■ Data records
───

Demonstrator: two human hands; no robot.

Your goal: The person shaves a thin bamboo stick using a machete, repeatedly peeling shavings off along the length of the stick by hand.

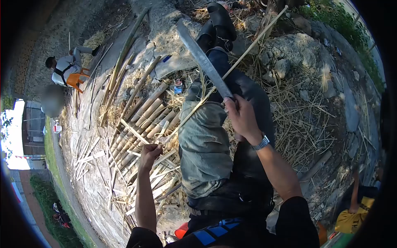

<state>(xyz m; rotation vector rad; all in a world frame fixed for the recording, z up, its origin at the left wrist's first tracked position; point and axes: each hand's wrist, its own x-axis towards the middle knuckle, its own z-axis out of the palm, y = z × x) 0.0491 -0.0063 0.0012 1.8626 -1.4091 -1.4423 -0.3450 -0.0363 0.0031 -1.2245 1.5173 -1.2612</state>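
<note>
A long machete (204, 62) has its handle in my right hand (242, 118), whose fingers are wrapped round it. The broad blade points up and to the left, away from my body. Crossing the blade near its lower part is a long, thin bamboo strip (258, 37), which slants across my lap. At the strip's lower end, my left hand (151, 157) is closed with its fingers pinched on it. Beneath the strip, a worn grey-green cloth (204, 144) covers my left thigh. From this view I cannot tell whether the blade touches the strip.
Cut bamboo pieces (151, 111) lie in rows left of my legs, with split strips (99, 155) scattered nearby. Long bamboo poles (124, 53) rest beyond. Rocks (283, 68) and straw shavings (302, 128) cover the right side. A person sits on an orange chair (75, 80); another is at lower right.
</note>
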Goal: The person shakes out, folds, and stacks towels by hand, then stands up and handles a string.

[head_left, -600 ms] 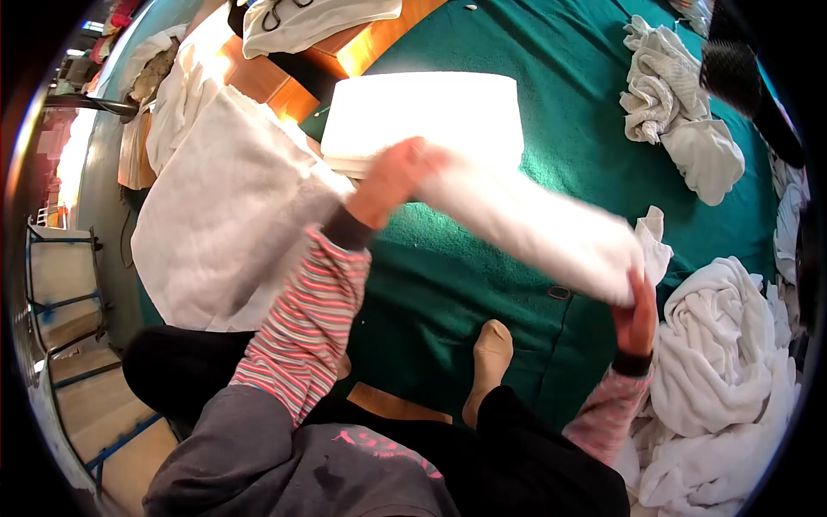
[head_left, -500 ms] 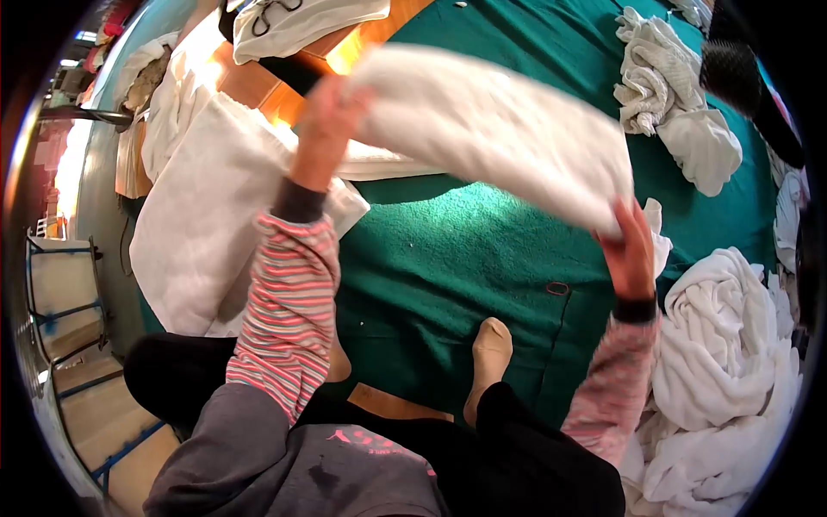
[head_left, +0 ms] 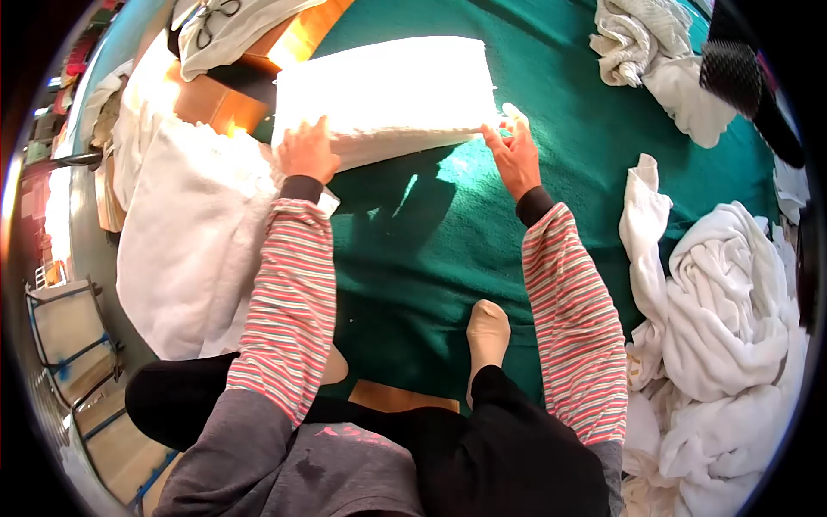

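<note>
Over the green fabric floor covering (head_left: 413, 293), in front of the seated person, lies a thick, folded white cloth (head_left: 388, 90). Beyond its left end, a white drawstring fabric (head_left: 250, 30) drapes a brown box-like block (head_left: 301, 39), any inside hidden from me. The left hand (head_left: 306, 153) spreads its fingers slightly over the near left corner; the right hand (head_left: 515, 157) has thumb and forefinger at the near right corner. Whether either grips, I can't tell.

Room over green cover (head_left: 396, 284) btwn sleeves (head_left: 289, 293) — folded stack (head_left: 388, 90) blocks far end, white heap (head_left: 728, 302) R, draped cloth (head_left: 189, 241) L.
</note>
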The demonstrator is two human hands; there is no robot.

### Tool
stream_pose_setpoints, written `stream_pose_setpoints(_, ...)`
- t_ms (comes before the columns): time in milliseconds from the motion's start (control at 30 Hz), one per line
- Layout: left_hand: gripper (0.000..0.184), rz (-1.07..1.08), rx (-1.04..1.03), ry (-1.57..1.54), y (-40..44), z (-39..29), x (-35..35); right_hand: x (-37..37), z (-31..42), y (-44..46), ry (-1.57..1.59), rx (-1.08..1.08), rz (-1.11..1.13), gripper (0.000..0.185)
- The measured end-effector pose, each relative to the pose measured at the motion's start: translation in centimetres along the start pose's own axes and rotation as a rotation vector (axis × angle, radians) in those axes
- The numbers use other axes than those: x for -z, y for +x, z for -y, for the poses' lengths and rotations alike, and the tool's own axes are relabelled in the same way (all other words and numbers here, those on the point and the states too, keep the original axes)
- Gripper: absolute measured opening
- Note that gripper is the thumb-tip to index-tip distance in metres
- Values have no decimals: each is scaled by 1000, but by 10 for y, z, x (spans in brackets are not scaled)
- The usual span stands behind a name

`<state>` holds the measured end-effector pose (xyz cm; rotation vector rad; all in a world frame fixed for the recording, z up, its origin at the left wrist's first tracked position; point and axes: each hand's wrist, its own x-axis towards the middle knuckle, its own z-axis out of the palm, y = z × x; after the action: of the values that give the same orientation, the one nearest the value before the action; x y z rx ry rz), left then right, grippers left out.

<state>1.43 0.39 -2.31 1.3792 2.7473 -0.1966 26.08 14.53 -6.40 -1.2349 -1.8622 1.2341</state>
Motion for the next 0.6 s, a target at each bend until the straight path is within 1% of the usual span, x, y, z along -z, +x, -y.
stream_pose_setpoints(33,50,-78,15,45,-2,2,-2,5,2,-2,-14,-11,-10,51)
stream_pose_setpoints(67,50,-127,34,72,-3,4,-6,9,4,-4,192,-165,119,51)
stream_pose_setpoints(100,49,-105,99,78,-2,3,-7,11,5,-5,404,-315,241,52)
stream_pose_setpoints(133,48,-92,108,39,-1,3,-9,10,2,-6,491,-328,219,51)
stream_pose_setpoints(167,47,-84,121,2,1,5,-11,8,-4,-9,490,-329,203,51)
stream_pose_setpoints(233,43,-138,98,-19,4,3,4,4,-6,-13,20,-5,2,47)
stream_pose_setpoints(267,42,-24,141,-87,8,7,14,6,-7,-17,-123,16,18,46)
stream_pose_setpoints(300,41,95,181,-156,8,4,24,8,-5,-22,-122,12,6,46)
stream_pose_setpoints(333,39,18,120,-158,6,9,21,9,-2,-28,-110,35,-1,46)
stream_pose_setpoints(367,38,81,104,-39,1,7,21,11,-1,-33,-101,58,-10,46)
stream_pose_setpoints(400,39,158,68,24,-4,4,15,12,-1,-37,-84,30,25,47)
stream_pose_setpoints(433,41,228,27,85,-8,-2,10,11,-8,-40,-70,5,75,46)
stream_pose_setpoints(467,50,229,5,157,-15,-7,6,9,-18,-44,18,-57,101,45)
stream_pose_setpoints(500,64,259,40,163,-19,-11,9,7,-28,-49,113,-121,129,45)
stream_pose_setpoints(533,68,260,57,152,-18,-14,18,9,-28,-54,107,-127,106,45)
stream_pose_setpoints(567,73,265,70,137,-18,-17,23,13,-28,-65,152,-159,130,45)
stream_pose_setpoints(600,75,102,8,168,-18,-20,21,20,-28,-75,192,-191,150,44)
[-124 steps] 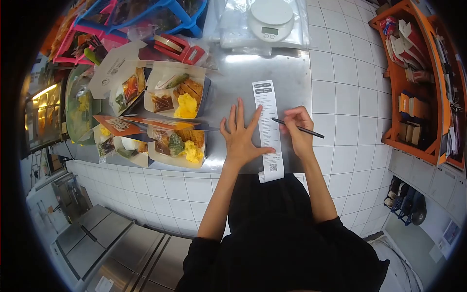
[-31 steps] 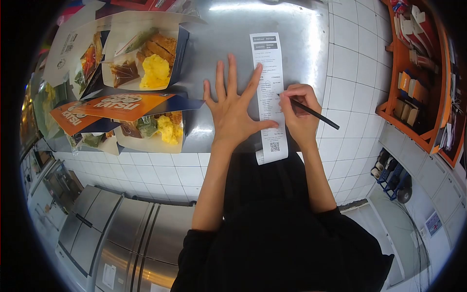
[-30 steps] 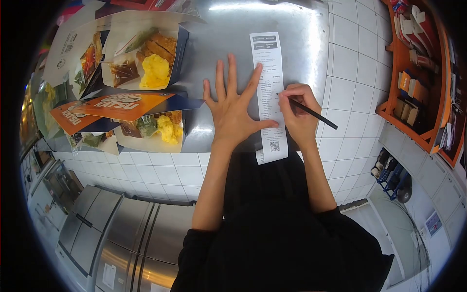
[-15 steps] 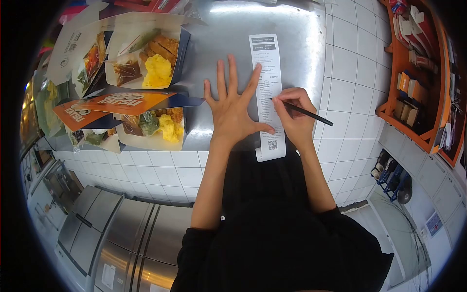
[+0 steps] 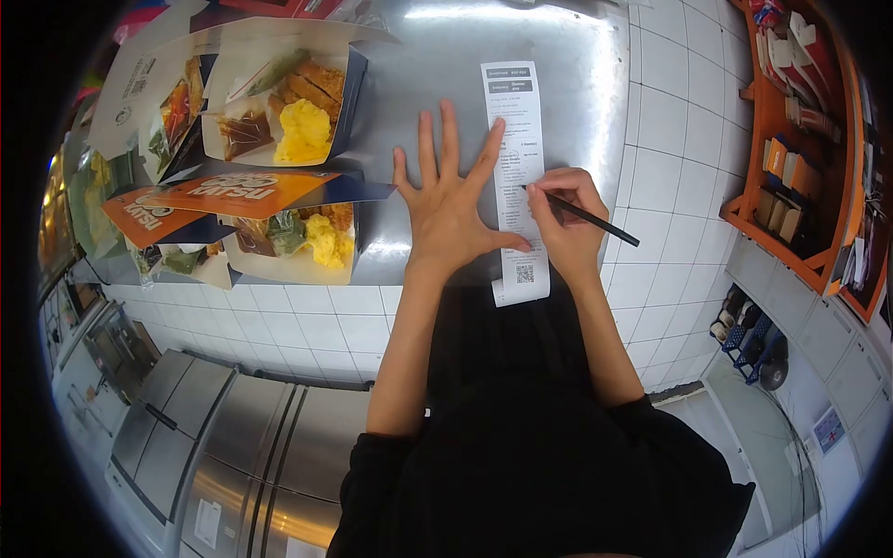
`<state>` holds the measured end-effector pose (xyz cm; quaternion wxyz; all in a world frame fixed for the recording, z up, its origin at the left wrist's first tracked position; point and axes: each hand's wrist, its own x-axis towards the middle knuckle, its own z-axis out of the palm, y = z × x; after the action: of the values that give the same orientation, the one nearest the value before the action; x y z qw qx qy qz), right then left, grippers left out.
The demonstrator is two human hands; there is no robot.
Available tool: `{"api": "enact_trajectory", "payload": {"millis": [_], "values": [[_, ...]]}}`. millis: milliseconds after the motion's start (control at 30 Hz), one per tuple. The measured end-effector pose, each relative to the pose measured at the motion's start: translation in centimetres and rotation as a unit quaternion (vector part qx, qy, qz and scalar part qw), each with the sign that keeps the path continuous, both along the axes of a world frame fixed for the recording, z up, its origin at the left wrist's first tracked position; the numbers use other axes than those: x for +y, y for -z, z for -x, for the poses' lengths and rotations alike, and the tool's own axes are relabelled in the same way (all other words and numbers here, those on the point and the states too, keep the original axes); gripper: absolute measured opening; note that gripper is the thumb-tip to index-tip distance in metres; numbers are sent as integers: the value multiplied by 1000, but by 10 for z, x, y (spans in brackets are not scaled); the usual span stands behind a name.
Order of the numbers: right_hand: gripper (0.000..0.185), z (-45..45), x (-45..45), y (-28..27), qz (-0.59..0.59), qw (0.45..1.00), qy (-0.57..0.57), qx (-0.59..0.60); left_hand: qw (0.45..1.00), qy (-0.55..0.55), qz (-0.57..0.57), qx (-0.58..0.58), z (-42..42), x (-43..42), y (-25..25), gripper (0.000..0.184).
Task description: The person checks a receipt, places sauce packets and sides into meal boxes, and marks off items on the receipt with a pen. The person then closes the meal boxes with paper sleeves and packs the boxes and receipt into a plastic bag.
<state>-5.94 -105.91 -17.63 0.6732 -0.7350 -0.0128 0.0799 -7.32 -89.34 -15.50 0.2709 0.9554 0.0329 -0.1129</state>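
Observation:
A long printed receipt (image 5: 518, 206) lies on the steel table (image 5: 423, 70), its lower end reaching the near edge. My left hand (image 5: 451, 219) is spread flat, with the index finger and thumb on the receipt and the other fingers on the metal. Between the fingers of my right hand (image 5: 572, 223) is a black pen (image 5: 593, 221), its tip at the middle of the receipt. To the left stand open meal boxes; the upper box (image 5: 347, 112) holds scrambled egg (image 5: 304, 130), breaded cutlet (image 5: 314, 84) and small bags. Egg also shows in the lower box (image 5: 288, 269).
An orange lid flap (image 5: 223, 193) rises between the boxes, close to my left hand. An orange shelf unit (image 5: 744, 186) with packets hangs at the right, beyond white tiles (image 5: 656, 177). Steel fridge doors (image 5: 246, 428) are at the lower left.
Both hands keep their places on the receipt, and the pen tip stays near its middle. The whole view has shifted very slightly.

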Motion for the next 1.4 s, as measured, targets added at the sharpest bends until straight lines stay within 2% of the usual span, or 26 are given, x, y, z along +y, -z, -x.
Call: {"api": "enact_trajectory", "payload": {"millis": [367, 567, 667, 900, 1000, 1300, 1400], "values": [[14, 1, -2, 1, 23, 1000, 8, -17, 1000, -10, 3, -2, 0, -1, -2, 144], [12, 1, 6, -8, -40, 997, 44, 46, 1000, -10, 7, -1, 0, 0, -2, 143], [12, 3, 17, -3, -29, 999, -12, 5, 1000, -10, 2, -2, 0, -1, -3, 142], [10, 2, 19, -4, -4, 1000, -7, 13, 1000, -10, 1, -3, 0, -1, -3, 141], [11, 0, 12, -4, 15, 998, -50, 18, 1000, -12, 4, 5, -1, -1, -4, 141], [9, -23, 30, -3, -78, 996, 41, 34, 1000, -14, 2, 4, 0, -1, 0, 150], [13, -25, 29, 6, -22, 999, -8, -30, 1000, -11, -1, 5, 0, -1, 0, 150]]}}
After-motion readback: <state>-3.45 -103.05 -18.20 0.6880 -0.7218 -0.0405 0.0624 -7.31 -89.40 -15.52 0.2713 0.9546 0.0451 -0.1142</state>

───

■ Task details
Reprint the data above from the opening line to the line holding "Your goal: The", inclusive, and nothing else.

■ Answer to the problem
Demonstrator: two human hands; no robot.

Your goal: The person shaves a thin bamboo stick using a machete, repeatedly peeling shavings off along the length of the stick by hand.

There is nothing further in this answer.